Тут уже мне стало трудно понимать его метафизику, и дальше я не помню; но вскоре пришел Марко, и тут я, наконец, нашел первого на весь Петербург цельного патриота. Он даже не извинился за опоздание; и сидел с поднятым воротом, ибо швейцар в воинском присутствии дал ему понять, что из-под его тужурки высматривает фуфайка, а рубаху надеть он забыл — очевидно, убежал из дому еще до того, как встала поздняя Валентиночка.

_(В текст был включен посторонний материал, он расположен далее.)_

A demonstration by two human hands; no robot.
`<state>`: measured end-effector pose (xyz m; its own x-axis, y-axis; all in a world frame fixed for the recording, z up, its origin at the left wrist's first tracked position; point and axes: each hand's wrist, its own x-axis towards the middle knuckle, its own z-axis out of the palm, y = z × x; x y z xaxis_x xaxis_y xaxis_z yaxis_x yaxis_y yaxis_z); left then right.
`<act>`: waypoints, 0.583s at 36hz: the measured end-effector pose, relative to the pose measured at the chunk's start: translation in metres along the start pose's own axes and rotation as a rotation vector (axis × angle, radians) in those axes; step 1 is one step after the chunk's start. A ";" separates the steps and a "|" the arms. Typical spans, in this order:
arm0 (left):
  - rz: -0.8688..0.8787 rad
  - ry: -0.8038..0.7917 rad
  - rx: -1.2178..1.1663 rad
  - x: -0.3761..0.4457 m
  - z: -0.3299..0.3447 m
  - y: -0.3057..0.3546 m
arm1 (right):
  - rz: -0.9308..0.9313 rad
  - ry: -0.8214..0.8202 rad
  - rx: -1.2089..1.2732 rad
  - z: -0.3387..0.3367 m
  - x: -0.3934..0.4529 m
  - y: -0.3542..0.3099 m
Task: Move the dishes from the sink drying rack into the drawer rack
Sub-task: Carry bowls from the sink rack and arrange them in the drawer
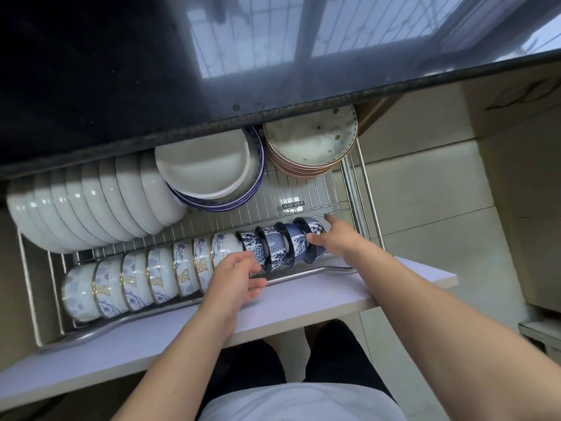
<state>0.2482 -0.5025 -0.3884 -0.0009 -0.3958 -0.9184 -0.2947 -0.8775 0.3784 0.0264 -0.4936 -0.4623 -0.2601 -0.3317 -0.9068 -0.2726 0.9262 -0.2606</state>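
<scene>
The wire drawer rack [309, 192] is pulled out below the dark countertop. In its front row lie several blue-patterned small bowls [280, 243] on their sides, right of a row of white bowls with blue and gold trim [136, 281]. My right hand [332, 238] holds the right end of the blue bowl stack, index finger stretched out past it. At the stack's left end my left hand [239, 276] rests with fingers straight against the bowls and the drawer's front rail. The sink drying rack is out of view.
Large white bowls [91, 205] fill the back left of the drawer. Beside them lean white plates with blue rims [212, 171] and a stack of brown-rimmed plates [312, 141]. The black countertop edge [273, 113] overhangs the drawer's back. The white drawer front [303, 302] is below my hands.
</scene>
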 end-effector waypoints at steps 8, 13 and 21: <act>0.179 -0.062 0.200 -0.048 -0.021 0.059 | -0.146 0.064 0.015 -0.048 -0.093 -0.015; 0.321 -0.103 0.355 -0.094 0.001 0.106 | -0.212 0.179 0.057 -0.095 -0.167 -0.005; 0.654 -0.318 0.660 -0.216 0.090 0.197 | -0.326 0.385 -0.004 -0.194 -0.283 0.015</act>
<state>0.1049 -0.5652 -0.1258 -0.5830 -0.5734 -0.5756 -0.6191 -0.1452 0.7718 -0.0836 -0.4211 -0.1452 -0.4835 -0.6466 -0.5900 -0.3998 0.7627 -0.5083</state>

— Позвольте, зачем воинское присутствие?

Оказалось, он решил пойти на войну добровольцем: с утра кинулся наводить справки, только никак не мог еще попасть именно в ту комнату, куда нужно, и в скитаниях не по тем канцеляриям претерпел уже много поношений; но видно было, что он приемлет страдания с радостью. Насчет солдатчины он решил бесповоротно: сегодня пишет домой; завтра пойдет в присутствие с одной знакомой курсисткой — т. е. она еще не на курсах, но и т. д. — она человек распорядительный и сразу найдет надлежащий стол, где его приведут к присяге и вооружат и посадят в вагон. То есть, конечно, будет еще обучение; но вряд ли надолго — он, видите ли, «учился стрелять» еще тогда в самообороне, на квартире у Генриха.

Мой собеседник его издали знал, встречал его на религиозно-философских беседах. Он деликатно усомнился, нуждается ли теперь отчизна в добровольцах; Марко, отвечая, подошел к предмету с более широкой стороны — насчет Одина и Зевса, св. Августина и Будды и шинтоизма и провиденциального посредничества России. Между ними завязался разговор не для моей темной головы; а я молчал и думал об Анне Михайловне. Сережа мне, правда, писал, что «марусин аргонавт» уплыл пока еще без катастрофы, но что «по гулким галереям дедовского замка бродит еженощно родовой призрак Мильгромов и каждую полночь вопит дискантом: гевалд![134]». Невесело там с Марусей; Лика — Лика; и Сережа — Сережа, и не раз у матери затуманивались мудрые терпеливые глаза, наедине со мною, при его имени. Там невесело в их веселом хохочущем доме; а теперь еще этот остолоп хочет подбавить радости. Мне пришла в голову мысль; я их оставил за пирожками и богопознанием и уехал к Марко в номера.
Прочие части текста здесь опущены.